The oldest desert in the world is in Angola. Along the southern coast, the Namib Desert, the oldest in the world, has one of the greatest tourist potential in the country, the fauna and flora of its surroundings or the centuries-old traditions of the people who still depend on it. However, there is still a lot of work to do.

Every year it takes “a few hundred” tourists, students or researchers to know the area. Many more could be, if it were possible even from the legal point of view of the activity, as it is on the other side of the border, where there are thousands of tourists in the same desert.

The Namib Desert is divided into a zone of dunes and mobile sands, with around 200,000 hectares, without water and any kind of conditions for cattle or agriculture. It is also here that cemeteries are easily found among the dunes or buildings of colonial times, abandoned and covered by sand.

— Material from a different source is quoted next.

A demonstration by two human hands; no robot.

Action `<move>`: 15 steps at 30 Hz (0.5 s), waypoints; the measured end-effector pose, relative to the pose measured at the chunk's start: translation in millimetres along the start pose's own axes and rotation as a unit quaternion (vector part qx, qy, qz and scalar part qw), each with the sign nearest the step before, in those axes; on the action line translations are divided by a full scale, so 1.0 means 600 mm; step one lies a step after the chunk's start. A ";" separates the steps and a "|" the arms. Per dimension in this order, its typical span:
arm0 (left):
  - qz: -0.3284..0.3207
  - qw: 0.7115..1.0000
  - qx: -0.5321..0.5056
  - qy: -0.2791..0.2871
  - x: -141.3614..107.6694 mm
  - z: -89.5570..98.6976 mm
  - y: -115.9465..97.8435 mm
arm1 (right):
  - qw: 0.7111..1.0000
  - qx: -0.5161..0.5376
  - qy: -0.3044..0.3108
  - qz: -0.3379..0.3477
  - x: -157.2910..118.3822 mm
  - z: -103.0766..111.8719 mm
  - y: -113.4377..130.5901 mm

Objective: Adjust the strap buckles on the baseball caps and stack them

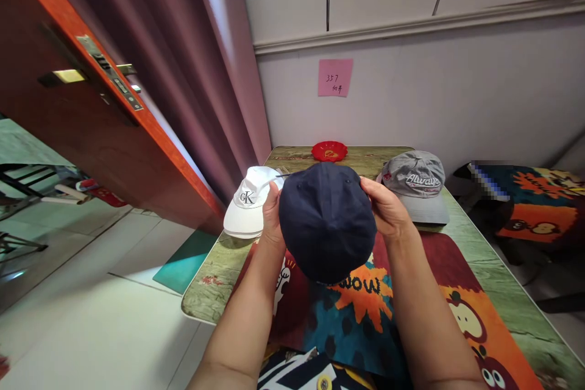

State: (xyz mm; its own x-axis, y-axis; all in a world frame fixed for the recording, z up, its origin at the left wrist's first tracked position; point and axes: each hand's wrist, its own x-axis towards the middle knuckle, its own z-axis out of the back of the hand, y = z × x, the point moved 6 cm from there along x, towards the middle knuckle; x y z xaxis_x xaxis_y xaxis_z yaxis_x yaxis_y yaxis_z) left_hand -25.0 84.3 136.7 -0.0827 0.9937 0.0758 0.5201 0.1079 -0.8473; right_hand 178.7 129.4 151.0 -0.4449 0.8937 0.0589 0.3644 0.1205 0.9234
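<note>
Between my two hands a navy baseball cap point(328, 225) is held up over the table, its rounded crown facing me. My left hand point(273, 210) grips its left edge, with the fingers mostly hidden behind the cap. On the right edge, my right hand point(386, 204) pinches it with thumb and fingers. A white cap point(251, 192) with a CK logo rests on the table just beyond my left hand. Past my right hand sits a grey cap point(415, 177) lettered "Always".
A red scalloped dish point(329, 150) stands at the table's back edge. Under my arms lies a colourful mat point(347, 329) on the wood-patterned table point(205, 283). A pink note point(335, 77) is stuck to the wall. An open door point(114, 122) and curtain are at left.
</note>
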 end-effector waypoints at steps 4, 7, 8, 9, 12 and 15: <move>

In the surrounding area, which occupies one-third of the entire province of Namibe, despite the dryness and aridity some agriculture and pastoralism are possible, activities carried out by the local ancestral tribes. In the middle are the national park – which is being rehabilitated with accommodation, roads, water supply and other basic support structures under international programs – unique species and the dream of empowering the desert for tourism.

It only has conditions for tourism [dune zone] when possible. Because these dunes are inside the Iona National Park and according to the regulations it is not possible to develop private activities.

The official argues that guided tours of the desert center can be one of Angola’s major tourism posters and above all self-sustaining. But for this, it is necessary to review the legislation in order to open some areas, to reserve an area to develop tourist activities, and with these revenues help preserve the park.

This is a very special place and very different from everything in Angola. There is a very specific fauna in the desert and there are also animals that are only found here, like the meerkat, the desert zebra or the oryx.

The culture of the Namibian desert tribes, with habits and ways of living or dress still practically ancestral, and totally dependent on pastoralism, is another reason that explains the tourist potential. The most representative tribe of the Namibe are the Mucubai, who have very curious habits. They are pastoralists, but now they are already embracing agriculture, because they were four years of drought. Agriculture is fixing them and they are no longer so dependent on nomadism.